Spotlight on Patient Lifting
HEH: You are a strong advocate of safe patient lifting equipment. Why is it so hard to get this equipment to the bedside and in widespread use?
Enos: There was a lot of research by nursing groups, but in the last 10 years, it has really fallen off. That is worrying, because [patient handling] is still a leading cause of health worker injuries. There is no federal legislation for safe patient handling — it’s not for the lack of trying, but it is probably not going to happen in my lifetime. There is a lack of knowledge by leaders in hospitals — [failing] to link [safe lifting] to patient safety, earlier mobility, and better outcomes. COVID put the spotlight on this: If we take care of workers, we are going to have better patient outcomes. This is a prime example of how you can do that. You don’t have to buy lots of fancy equipment, but you have to invest in a program.
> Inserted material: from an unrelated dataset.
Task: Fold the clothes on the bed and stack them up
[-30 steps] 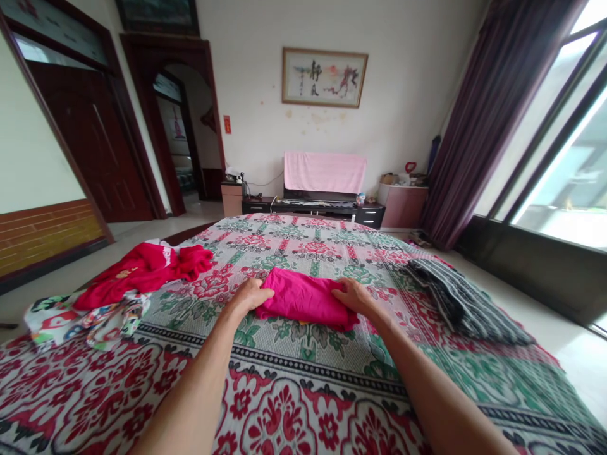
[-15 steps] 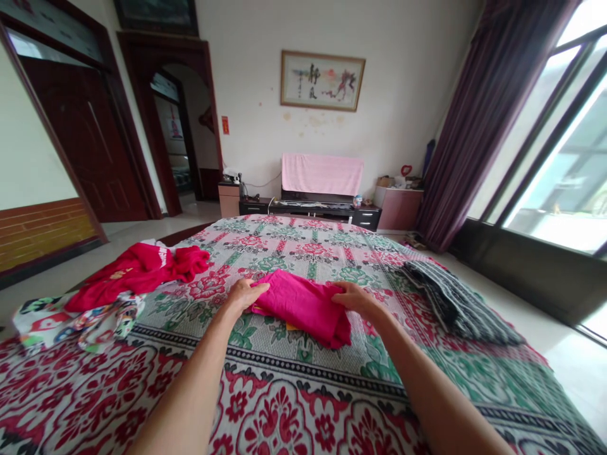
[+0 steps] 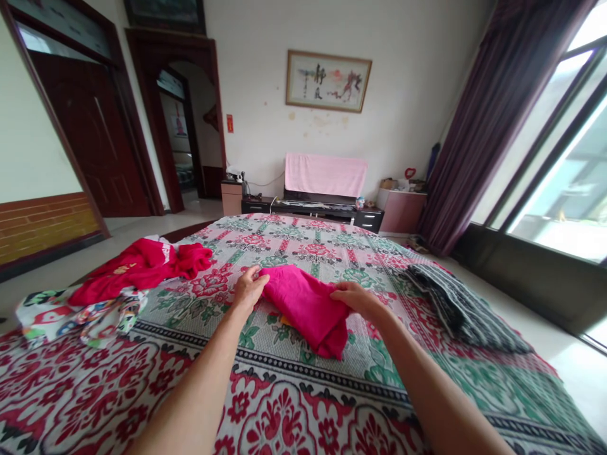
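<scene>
"What are the hands doing over there on the bed (image 3: pixel 279 373)?"

"They're both gripping the bright pink, folded cloth garment (image 3: pixel 303 300). The left hand (image 3: pixel 249 287) is pinching its far left corner between thumb and fingers, and the right hand (image 3: pixel 355 298) is closing thumb and fingers on its right edge."

"And where is the pink garment lying?"

"It's resting around the middle of the bed, on the woven cover with red, green and white flowers. It's slanting a bit, with one corner pointing toward the near side. A small yellow patch (image 3: pixel 285 320) is peeking out at its near left edge."

"What's sitting off to the left?"

"A crumpled red garment (image 3: pixel 137 268) with pale lettering is lying there, and a white cloth with multicoloured prints (image 3: pixel 52 319) is spreading out at its near side, touching it."

"I'm seeing something dark on the right, too."

"That's a black-and-grey striped textile (image 3: pixel 465 309), lying well apart from the hands. Past the far end of the bed, a pale pink cloth (image 3: pixel 325 174) is hanging over something on the low black cabinet (image 3: pixel 370 219) by the wall."
</scene>
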A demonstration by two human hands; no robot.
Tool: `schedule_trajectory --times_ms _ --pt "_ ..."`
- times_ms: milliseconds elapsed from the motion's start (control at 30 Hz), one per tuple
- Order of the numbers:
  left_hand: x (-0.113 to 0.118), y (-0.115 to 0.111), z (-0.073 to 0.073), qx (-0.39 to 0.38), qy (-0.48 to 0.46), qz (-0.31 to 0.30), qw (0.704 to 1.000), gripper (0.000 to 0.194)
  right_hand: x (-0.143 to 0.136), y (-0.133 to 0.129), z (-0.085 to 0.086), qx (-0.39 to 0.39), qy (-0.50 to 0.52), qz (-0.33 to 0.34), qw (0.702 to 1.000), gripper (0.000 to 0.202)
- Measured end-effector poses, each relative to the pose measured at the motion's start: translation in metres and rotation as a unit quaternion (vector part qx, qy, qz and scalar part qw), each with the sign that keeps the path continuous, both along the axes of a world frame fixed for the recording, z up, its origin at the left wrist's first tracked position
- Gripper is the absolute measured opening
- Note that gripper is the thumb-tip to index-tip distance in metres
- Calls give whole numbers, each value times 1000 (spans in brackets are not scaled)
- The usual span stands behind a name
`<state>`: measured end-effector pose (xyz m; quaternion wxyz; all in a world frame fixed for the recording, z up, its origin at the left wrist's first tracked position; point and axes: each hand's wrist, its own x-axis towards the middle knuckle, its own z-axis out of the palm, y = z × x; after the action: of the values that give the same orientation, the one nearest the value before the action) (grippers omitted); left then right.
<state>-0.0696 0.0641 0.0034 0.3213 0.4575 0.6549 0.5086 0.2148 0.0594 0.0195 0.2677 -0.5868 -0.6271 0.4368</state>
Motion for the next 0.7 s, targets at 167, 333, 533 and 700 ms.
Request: schedule_trajectory --times_ms 167,333,533,700 --pt "-5 -11 8 -78 -28 -103 991 78 6 5 -4 75 -122 -2 990 14" --pt "-8 -27 32 -150 -4 -188 971 69 -4 17 -3 99 -92 25 991 49" --pt "-9 -26 26 -88 -7 -218 972 81 -11 32 4 47 -91 117 988 57" --pt "-12 -27 20 -58 -52 -285 955 71 -12 28 5 -22 0 89 996 46"
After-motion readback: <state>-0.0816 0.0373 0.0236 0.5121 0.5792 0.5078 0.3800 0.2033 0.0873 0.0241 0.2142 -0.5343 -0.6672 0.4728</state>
The other piece of this complex puzzle is nursing because we want to do for our patients first. We think it is quicker to manually lift, so we put their health ahead of ours. We have to change that culture.
I’ve seen what can be done. Is it perfect? Heck no. But I’ve seen this in a lot of hospitals that have put the resources in and followed the ANA [American Nurses Association] and OSHA standards around it. It is hard work, but the payoff is huge, especially to patients. I’m at the bedside every week, and I’ve seen terminal patients going home — which they couldn’t have if we didn’t have the right equipment to get them standing and walking. I’ve seen terminally ill teenagers whom you can get mobile enough to go home and attend some important high school event. We could not have done this with manual equipment. Include preventing all the healthcare worker injuries, and to me it’s astounding we can’t get traction on this topic in this country. There is certainly enough research.
- Enos L. Workplace Violence in Hospitals: A Toolkit for Prevention and Management. Oregon Association of Hospitals Research & Education Foundation. 2nd edition, 2020.
- Evans G. OSHA violence prevention draft reg gathers momentum. Hospital Employee Health. Nov. 1, 2022.
Lynda Enos is a Certified Professional Ergonomist and an occupational health expert. Hospital Employee Heath spoke with Enos between her many speaking engagements and consulting work.